Brouillé avec toutes les puissances, furieux contre le gouvernement et les dévots, Voltaire arrivait à Londres, on il retrouvait son ami Bolingbroke[1], protection de peu de valeur sous le ministère de Robert Walpole. Sa réputation de malice et d’esprit, mais non de génie, était faite il venait de passer six mois à la Bastille.

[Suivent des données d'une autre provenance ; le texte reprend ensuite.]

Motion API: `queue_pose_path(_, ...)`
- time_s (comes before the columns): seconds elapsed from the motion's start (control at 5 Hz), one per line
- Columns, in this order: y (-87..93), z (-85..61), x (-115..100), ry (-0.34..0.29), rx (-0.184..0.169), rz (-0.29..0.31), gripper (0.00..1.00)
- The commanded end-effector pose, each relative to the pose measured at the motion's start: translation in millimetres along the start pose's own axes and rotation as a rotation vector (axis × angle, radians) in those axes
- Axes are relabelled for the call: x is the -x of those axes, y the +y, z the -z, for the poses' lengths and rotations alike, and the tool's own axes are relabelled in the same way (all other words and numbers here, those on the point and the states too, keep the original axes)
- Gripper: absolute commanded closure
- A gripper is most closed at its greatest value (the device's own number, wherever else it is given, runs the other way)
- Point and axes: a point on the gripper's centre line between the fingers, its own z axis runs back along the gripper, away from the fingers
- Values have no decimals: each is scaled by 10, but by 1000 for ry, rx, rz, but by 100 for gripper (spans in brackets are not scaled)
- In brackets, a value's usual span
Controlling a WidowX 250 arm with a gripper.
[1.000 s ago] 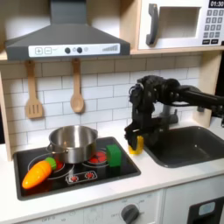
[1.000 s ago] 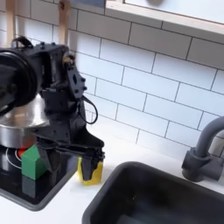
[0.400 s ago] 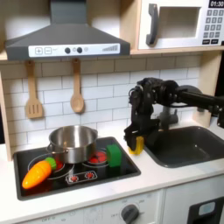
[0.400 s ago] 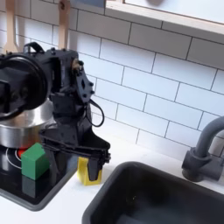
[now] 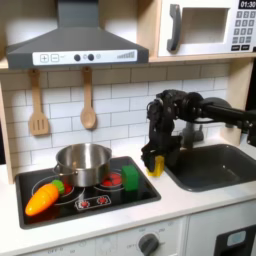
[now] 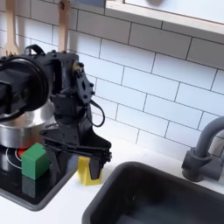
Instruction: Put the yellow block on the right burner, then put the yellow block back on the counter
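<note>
The yellow block [image 6: 85, 171] stands on the off-white counter [image 6: 63, 206] between the black hob and the sink; in the first exterior view it is a yellow patch [image 5: 156, 167] under the arm. My black gripper [image 6: 78, 163] hangs low over it with the fingers spread to either side, open, and the block rests on the counter between them. In the first exterior view the gripper [image 5: 153, 163] points down at the hob's right edge. The arm's body hides the block's top.
A steel pot [image 5: 83, 160] sits on the back of the hob [image 5: 95, 203], with a green block [image 5: 130, 177] on the right burner and an orange toy carrot [image 5: 44, 197] at the left. The dark sink [image 5: 215, 165] and grey faucet [image 6: 206, 144] lie just right of the gripper.
The gripper has shifted slightly toward the second exterior view's left, and its fingers stand wider around the yellow block. The block stays on the counter.
</note>
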Motion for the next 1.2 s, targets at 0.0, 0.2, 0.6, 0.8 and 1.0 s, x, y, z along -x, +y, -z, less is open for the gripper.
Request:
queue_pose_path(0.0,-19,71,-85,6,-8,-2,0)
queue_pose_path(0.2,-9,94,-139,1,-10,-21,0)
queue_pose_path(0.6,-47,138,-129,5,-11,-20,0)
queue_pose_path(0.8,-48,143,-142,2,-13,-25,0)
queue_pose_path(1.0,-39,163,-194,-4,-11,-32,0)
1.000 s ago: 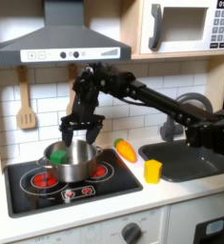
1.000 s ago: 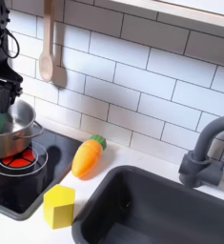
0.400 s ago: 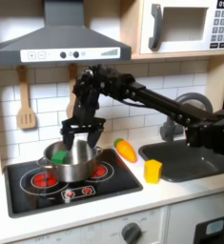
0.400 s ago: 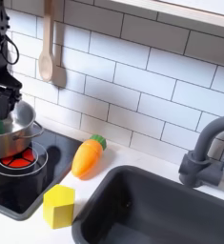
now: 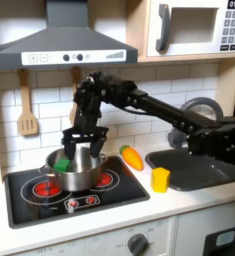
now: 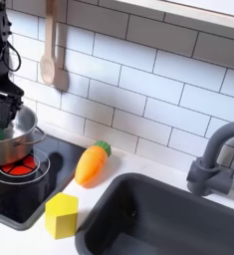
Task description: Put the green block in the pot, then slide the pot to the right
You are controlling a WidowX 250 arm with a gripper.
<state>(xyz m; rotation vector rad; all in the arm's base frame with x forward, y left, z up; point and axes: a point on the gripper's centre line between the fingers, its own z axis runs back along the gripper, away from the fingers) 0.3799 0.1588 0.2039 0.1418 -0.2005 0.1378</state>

On savait que le héros protestant de la Henriade y apparaissait entouré d’autres protestans, peints de nobles couleurs, et qu’un esprit général d’opposition régnait dans le poème. Robert Walpole, qui connaissait les rapports du jeune Arouet avec son vieil ennemi Bolingbroke, usa de la situation avec l’habileté rusée qui caractérise toutes les circonstances de sa vie. Le banquier sur lequel Voltaire avait des lettres de crédit vint à manquer, et la situation du voyageur fut embarrassée. Non seulement Walpole jugea qu’il était convenable de se rendre favorable le poète, mais, par le conseil de ce Talleyrand de son époque, passé maître en toutes les finesses de la ruse politique, et que nous avons essayé de peindre au vif[2], George II, qui « aurait donné pour une guinée » toutes les odes de Pindare[3], ouvrit généreusement sa bourse au voyageur, écrivit son nom royal à la tête de la liste des souscripteurs de la Henriade, et commença la fortune du jeune homme. Il était difficile de placer mieux son argent. Non seulement toutes les faiblesses et toutes les lâchetés de l’Angleterre à cette époque furent dissimulées ou passées sous silence par l’homme d’esprit, mais une partie de l’influence et de l’action si énergiques exercées pendant le XVIIIe siècle sur la

  1. En 1723, Bolingbroke reçut le pardon royal, que son ennemi Walpole eut la maligne générosité de lui procurer. En 1726, Voltaire alla à Londres. En 1727 (11 juin), George Ier mourut. En 1723, Walpole était de nouveau tout-puissant, et conseillait à la reine Caroline de faire protéger Voltaire par son mari. Quant à l’intimité de Bolingbroke et de Voltaire, lisez la correspondance de ce dernier.
  2. Voyez l’article déjà cité sur les deux Walpole.
  3. H. Walpole, ten years’ Reminiscences.